Il est vrai que, sous le régime stalinien, on parle toujours plus à moins à mots couverts de tout. Très souvent, on nie carrément l'évidence. Surtout les autochtones appelés à côtoyer les "étrangers" que sont les gens des consulats. Dans l'URSS de Staline, tout le monde mange à sa faim, tout le monde est chaudement habillé pour l'hiver, tout le monde est heureux - tout est parfait . (Cessez de rire, s'il vous plaît, vous, là-bas, au fond ! ) Mais, dès le début, Adil Bey se rend compte que tout cela n'est que duperie. Il voit, à
la porte des coopératives, les queues des citoyens lambda dont, tous les jours, près de la moitié retourne chez elle sans avoir pu acheter quoi que ce soit. Il voit les femmes qui, sur les docks, font les débardeurs, comme les hommes : une blouse sale et un cache-sexe, pas même de chaussures et un travail épuisant qui leur paie à peine de quoi ramener un peu de pain à leur famille. Quand il sort pour "faire la fête" avec John, de la Standard OIl Company, un Américain qui semble vivre à demeure à Batoum depuis des années, c'est pour s'apercevoir que les prostituées, les musiciens, les serveuses et même les clients du bar où ils se trouvent jouent, eux aussi, la comédie de la joie, voire de l'ivresse. Et lorsqu'il sort de la boîte, c'est pour voir un homme tomber dans la pénombre sous les balles de poursuivants arborant les casquettes vertes du Guépéou. Là aussi, tout le monde détourne le regard et quelqu'un saisit à temps le bras d'Adil Bey, lequel, malheureux et probe innocent, voudrait se renseigner, aller voir de plus près, porter éventuellement secours à l'homme écroulé.
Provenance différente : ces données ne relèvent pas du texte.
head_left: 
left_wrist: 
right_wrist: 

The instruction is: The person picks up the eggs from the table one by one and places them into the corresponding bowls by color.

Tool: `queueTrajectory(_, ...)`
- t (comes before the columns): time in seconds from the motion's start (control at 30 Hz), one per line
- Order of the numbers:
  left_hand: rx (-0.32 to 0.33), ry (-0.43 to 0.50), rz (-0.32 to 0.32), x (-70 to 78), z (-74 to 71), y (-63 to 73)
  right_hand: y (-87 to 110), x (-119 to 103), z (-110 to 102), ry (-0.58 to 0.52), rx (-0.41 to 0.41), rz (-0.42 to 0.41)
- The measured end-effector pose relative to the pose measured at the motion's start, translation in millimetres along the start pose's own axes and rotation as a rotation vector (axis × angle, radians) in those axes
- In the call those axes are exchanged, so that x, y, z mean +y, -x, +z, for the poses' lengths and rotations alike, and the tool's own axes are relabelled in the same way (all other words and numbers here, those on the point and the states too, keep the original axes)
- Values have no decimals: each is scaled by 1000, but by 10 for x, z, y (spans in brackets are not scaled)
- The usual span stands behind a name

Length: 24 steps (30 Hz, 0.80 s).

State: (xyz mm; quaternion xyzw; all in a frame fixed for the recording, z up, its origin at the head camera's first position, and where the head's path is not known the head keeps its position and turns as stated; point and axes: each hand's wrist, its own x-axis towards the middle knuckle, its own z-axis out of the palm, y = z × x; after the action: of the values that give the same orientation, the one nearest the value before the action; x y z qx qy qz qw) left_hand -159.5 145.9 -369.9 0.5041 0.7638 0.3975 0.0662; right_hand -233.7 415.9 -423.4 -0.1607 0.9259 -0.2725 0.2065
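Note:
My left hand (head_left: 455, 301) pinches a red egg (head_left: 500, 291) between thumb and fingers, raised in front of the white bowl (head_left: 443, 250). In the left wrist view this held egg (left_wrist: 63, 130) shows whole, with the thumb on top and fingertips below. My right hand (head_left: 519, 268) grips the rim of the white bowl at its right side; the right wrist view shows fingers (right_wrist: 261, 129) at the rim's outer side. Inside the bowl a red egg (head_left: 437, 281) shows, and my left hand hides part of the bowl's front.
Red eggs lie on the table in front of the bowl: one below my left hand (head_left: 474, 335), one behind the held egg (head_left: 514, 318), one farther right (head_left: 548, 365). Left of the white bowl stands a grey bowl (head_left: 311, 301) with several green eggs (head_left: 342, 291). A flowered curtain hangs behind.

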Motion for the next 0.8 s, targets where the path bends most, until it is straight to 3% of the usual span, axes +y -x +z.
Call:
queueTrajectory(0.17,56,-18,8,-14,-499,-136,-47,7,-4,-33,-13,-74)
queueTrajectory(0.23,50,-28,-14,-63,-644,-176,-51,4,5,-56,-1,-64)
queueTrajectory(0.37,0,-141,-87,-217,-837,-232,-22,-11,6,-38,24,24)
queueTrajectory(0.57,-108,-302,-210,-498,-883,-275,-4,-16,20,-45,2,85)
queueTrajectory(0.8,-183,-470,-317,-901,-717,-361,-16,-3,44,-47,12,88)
Le Guépéou ... Il est partout et nulle part. Mais Adil Bey est tout de même singulièrement gâté en la matière puisque ses voisins d'en-face, les Koline, sont intimement liés à cet organisme. le mari en fait partie, son épouse finira par trouver un poste qui lui est lié et sa soeur, Sonia, qui n'est autre que la secrétaire nommée par les Soviétiques auprès d'Adil Bey, est elle aussi, même si le Turc met longtemps à en obtenir la preuve tangible, non seulement membre du Parti mais aussi aux ordres de la Police politique de Staline.
Dans ce monde glacé, dont il ne comprend pas la volonté d'élever le mensonge et l'obéissance absolue au Parti au rang de vertus pleines et entières, Adil Bey est vite déstabilisé. D'abord, il ne parle pas le russe - bien qu'il en apprenne pas mal, tout de même, au fil des mois passés dans la ville pétrolière. Ensuite, il se demande - vous me passerez l'expression pour un musulman mais il faut dire qu'il a été élevé chez les Frères Chrétiens, à Ankara - si c'est du lard ou du cochon . Sa secrétaire, Sonia, l'attire singulièrement - elle finira par devenir sa maîtresse. Mais en même temps, il doute de la sincérité de ses sentiments. Elle est "aux ordres", il le sent. Mais pourquoi ?
Pourquoi espionner tout le temps, tout le monde, et partout ?
La paranoïa stalinienne qui, pourtant, n'a pas encore atteint son zénith mais se déchaînera sous peu dans toute son horreur, empoisonne l'existence du pauvre Adil Bey au point de le faire sombrer dans la dépression. Mais il y a pire. Il commence à cracher du sang, il s'affaiblit ... Et il se met, lui aussi, à se méfier de toutes et de tous : bientôt, il est sûr qu'on l'empoisonne. Mais qui ? comment ? et plus encore, pourquoi ?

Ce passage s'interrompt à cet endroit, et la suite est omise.